The respectwords.org guidelines, two years old, barely seek to hide that they are a political tool.
This, then, is the highly politicized atmosphere that journalists breathe and that their organizations openly promote. It is hardly surprising, then, that even independent regulators, such as IPSO, choose to take what looks like a similar path. As for the eroding of the freedom of the press, the question seems not so much to be “if” as “to what degree”.

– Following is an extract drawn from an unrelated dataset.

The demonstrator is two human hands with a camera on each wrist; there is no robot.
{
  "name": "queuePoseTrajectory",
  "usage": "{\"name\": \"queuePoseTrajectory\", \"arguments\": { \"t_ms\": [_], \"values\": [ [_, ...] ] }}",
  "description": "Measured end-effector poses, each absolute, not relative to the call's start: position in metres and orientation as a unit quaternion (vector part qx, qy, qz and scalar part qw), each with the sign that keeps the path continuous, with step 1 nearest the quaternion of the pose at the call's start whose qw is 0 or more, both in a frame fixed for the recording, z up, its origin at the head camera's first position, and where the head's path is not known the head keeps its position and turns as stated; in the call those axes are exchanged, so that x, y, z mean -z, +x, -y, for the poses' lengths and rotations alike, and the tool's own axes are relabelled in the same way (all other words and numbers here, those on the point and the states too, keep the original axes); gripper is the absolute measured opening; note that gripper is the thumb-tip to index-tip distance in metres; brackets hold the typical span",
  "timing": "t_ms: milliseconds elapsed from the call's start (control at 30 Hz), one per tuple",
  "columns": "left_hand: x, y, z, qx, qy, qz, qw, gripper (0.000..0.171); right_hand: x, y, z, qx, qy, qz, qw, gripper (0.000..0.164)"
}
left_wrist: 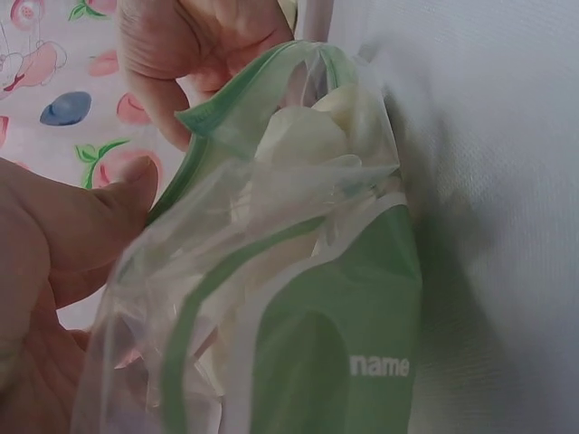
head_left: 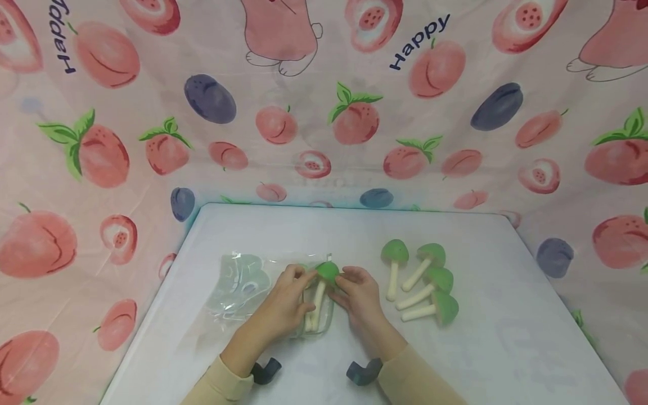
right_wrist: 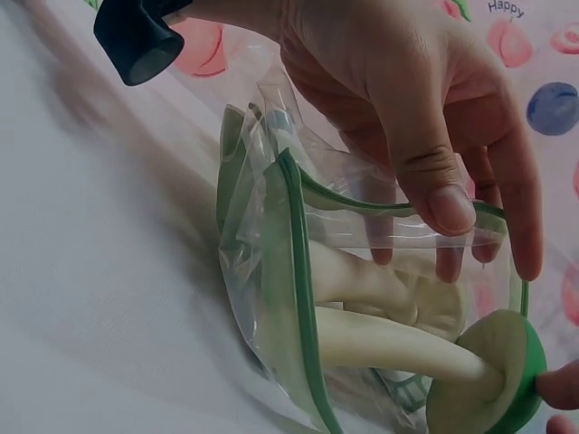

[1] IPSO is, according to its own website, the “independent regulator for the newspaper and magazine industry in the UK. We hold newspapers and magazines to account for their actions, protect individual rights, uphold high standards of journalism and help to maintain freedom of expression for the press”. The body ensures that “member newspapers and magazines follow the Editors’ Code” and investigates “complaints about printed and online material that may breach the Editors’ Code. We can make newspapers and magazines publish corrections or adjudications if they breach the Editors’ Code… We monitor press standards and require member newspapers and magazines to submit an annual statement about how they follow the Editors’ Code and handle any complaints…”.
[2] Eroding the Free Press, p 11.
[3] Eroding the Free Press, p 25
[4] Report on the inquiry into a working definition of Islamophobia / anti-Muslim hatred, p 11 and p 50.